2. Atanas G. Atanasov’s tweet on ways to keep the body younger

Atanas G. Atanasov, principal investigator of Ludwig Boltzmann Institute for Digital Health and Patient Safety (LBI-DHPS) at the Medical University of Vienna, shared a thread on ways to keep the body younger. Age depends on factors such as genes, lifestyle, and living conditions, the article detailed. Additionally, about 80% of the people stated that they felt younger than their age, largely due to the fact that most societies view ageing negatively, according to Dr Serena Sabatini, postdoctoral research associate at the Università della Svizzera Italiana. Her research highlighted that people who have good role models for ageing, such as active grandparents, aged better themselves. Therefore, staying positive suggested better and healthier ageing, the article noted.

Dr Stacey Lockyer, senior nutrition scientist at the British Nutrition Foundation, on the other hand, stated that there is evidence that shows that diets protect the human body and help manage chronic inflammation and health problems caused by the degeneration of the human body’s cells with age. Therefore, plant-rich diets, such as the Mediterranean style diet and those to restrict hypertension assisted in reducing the risks of heart disease, type 2 diabetes, some cancers, and even death from all causes, the article noted.

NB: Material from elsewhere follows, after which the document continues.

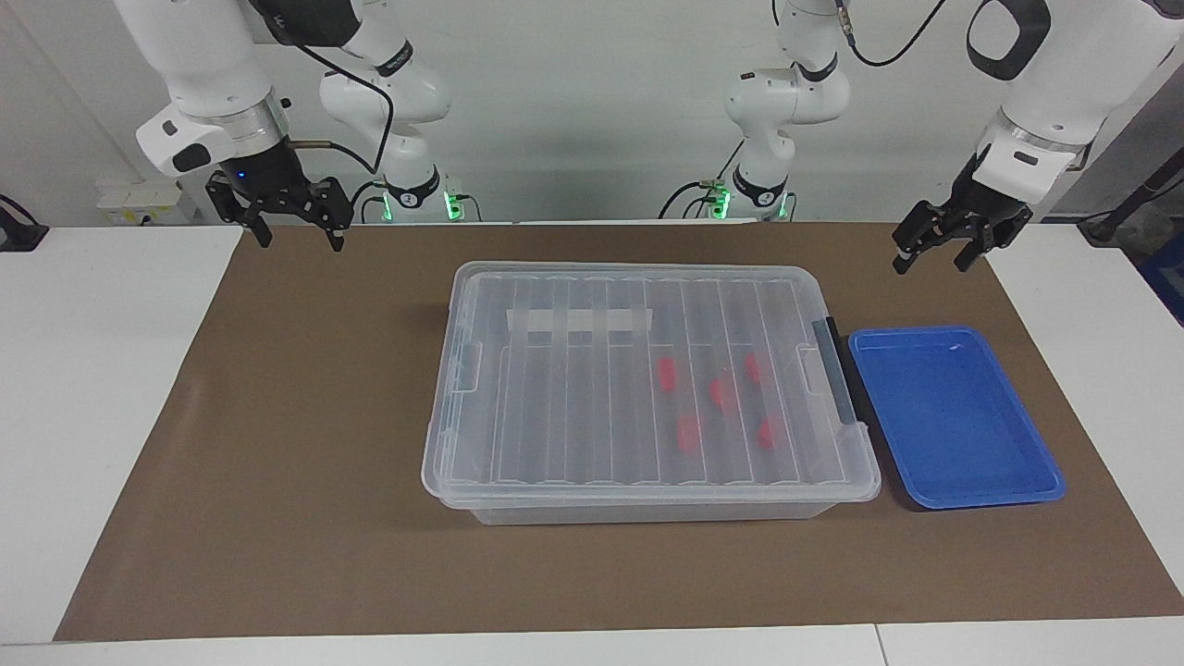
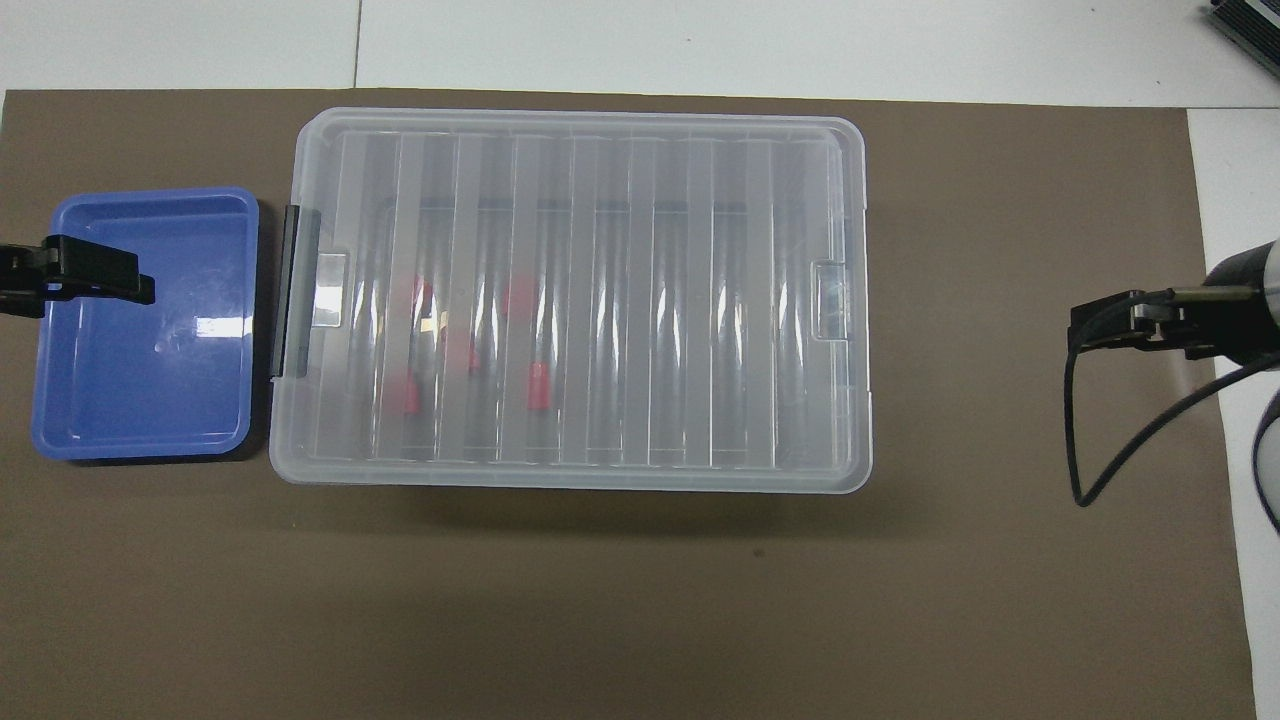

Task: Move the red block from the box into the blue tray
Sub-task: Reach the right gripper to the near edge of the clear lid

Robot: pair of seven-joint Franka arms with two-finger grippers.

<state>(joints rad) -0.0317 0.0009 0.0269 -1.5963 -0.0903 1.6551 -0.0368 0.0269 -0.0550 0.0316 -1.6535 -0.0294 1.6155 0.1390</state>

Research conducted by Benjamin D. Levine, professor of exercise sciences at the University of Texas Southwestern Medical Center, meanwhile found that starting exercises in middle age could reduce the stiffness of the heart muscle that can lead to heart failure.

Username: Atanas G. Atanasov

Twitter handle: @_atanas_

Likes: 248

Retweets: 55

3. Prof Kamlesh Khunti’s tweet on the benefits of SGLT2i for treating heart failure

Kamlesh Khunti, a professor of primary care diabetes and vascular medicine at the University of Leicester, the UK, shared a review on the benefits of sodium-glucose cotransporter-2 inhibitors (SGLT2i) for treating heart failure (HF) irrespective of diabetes diagnosis. The review highlighted that recent clinical studies and meta-analysis have demonstrated that SGLT2i are among the first antidiabetic drugs that can reduce cardiovascular risks related to HF and improve the prognosis of patients with and without diabetes. On the basis of such evidence, several HF guidelines have introduced SGLT2i as a first line of treatment for HF.

According to the American Heart Association’s 2017 Heart Disease and Stroke Statistics Update, the incidence of HF has been increasing and is projected to rise by 46% by 2030. In patients with HF, morbidity and mortality remain high despite developments in therapy, and new treatments are required to improve the diagnosis of these patients, mainly when type 2 diabetes (T2D) is also present, the review highlighted. Interestingly, SGLT2i have been found to target various mechanisms responsible for the HF pathogenesis that go beyond glucose-lowering effects and the metabolic control of diabetes.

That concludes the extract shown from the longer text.